EXERCISE INSTRUCTIONS
Write out every record in full, exactly as written, please.

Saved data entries
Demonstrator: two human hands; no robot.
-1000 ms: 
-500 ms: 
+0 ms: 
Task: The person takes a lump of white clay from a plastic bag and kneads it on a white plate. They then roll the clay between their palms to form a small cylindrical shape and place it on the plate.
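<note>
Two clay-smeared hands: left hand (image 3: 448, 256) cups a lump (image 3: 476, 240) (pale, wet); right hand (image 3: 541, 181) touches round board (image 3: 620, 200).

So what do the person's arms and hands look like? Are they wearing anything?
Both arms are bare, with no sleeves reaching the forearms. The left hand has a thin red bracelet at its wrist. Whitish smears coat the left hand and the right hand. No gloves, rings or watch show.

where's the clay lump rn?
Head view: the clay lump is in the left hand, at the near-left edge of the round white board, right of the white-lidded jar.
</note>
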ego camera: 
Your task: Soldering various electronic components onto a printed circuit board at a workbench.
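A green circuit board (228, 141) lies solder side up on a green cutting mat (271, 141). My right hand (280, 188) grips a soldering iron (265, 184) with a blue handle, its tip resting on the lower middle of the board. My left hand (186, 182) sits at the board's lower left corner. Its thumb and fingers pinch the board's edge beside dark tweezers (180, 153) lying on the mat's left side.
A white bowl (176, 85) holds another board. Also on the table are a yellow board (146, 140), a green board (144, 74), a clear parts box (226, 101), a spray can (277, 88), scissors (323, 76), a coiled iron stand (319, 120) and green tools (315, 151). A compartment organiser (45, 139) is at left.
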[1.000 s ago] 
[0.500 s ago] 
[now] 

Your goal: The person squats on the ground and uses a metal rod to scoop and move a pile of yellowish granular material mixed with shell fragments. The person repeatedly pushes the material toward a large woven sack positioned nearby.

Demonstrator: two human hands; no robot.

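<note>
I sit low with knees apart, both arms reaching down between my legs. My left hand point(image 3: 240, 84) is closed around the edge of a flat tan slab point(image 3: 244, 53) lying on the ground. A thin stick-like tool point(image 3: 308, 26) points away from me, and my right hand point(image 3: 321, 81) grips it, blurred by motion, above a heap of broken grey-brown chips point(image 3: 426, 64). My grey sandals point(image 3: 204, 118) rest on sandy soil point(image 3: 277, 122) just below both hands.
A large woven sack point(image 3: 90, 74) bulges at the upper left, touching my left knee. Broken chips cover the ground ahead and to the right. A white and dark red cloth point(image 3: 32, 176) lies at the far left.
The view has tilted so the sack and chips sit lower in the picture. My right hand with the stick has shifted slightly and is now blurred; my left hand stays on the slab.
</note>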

ANSWER TO THIS TASK
Demonstrator: two human hands; no robot.
-1000 ms: 
-500 ms: 
+0 ms: 
Task: The person takes a lump of white clay from a plastic bag and kneads it on a white plate. They then roll the clay between their palms to form a small cylindrical shape and place it on the plate.
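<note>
Two clay-smeared hands: left hand (image 3: 448, 256) cups a lump (image 3: 476, 240) (pale, wet); right hand (image 3: 541, 181) touches round board (image 3: 620, 200).

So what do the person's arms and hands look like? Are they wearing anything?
Both arms are bare, with no sleeves reaching the forearms. The left hand has a thin red bracelet at its wrist. Whitish smears coat the left hand and the right hand. No gloves, rings or watch show.

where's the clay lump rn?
Head view: the clay lump is in the left hand, at the near-left edge of the round white board, right of the white-lidded jar.
</note>
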ego camera: 
Your task: Soldering various electronic components onto a printed circuit board at a workbench.
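A green circuit board (228, 141) lies solder side up on a green cutting mat (271, 141). My right hand (280, 188) grips a soldering iron (265, 184) with a blue handle, its tip resting on the lower middle of the board. My left hand (186, 182) sits at the board's lower left corner. Its thumb and fingers pinch the board's edge beside dark tweezers (180, 153) lying on the mat's left side.
A white bowl (176, 85) holds another board. Also on the table are a yellow board (146, 140), a green board (144, 74), a clear parts box (226, 101), a spray can (277, 88), scissors (323, 76), a coiled iron stand (319, 120) and green tools (315, 151). A compartment organiser (45, 139) is at left.
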[1.000 s ago] 
[0.500 s ago] 
[now] 

Your goal: The person squats on the ground and uses a metal rod to scoop and move a pile of yellowish granular material mixed with shell fragments. The person repeatedly pushes the material toward a large woven sack positioned nearby.

Demonstrator: two human hands; no robot.

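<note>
I sit low with knees apart, both arms reaching down between my legs. My left hand point(image 3: 240, 84) is closed around the edge of a flat tan slab point(image 3: 244, 53) lying on the ground. A thin stick-like tool point(image 3: 308, 26) points away from me, and my right hand point(image 3: 321, 81) grips it, blurred by motion, above a heap of broken grey-brown chips point(image 3: 426, 64). My grey sandals point(image 3: 204, 118) rest on sandy soil point(image 3: 277, 122) just below both hands.
A large woven sack point(image 3: 90, 74) bulges at the upper left, touching my left knee. Broken chips cover the ground ahead and to the right. A white and dark red cloth point(image 3: 32, 176) lies at the far left.
The view has tilted so the sack and chips sit lower in the picture. My right hand with the stick has shifted slightly and is now blurred; my left hand stays on the slab.
</note>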

No additional answer is needed here.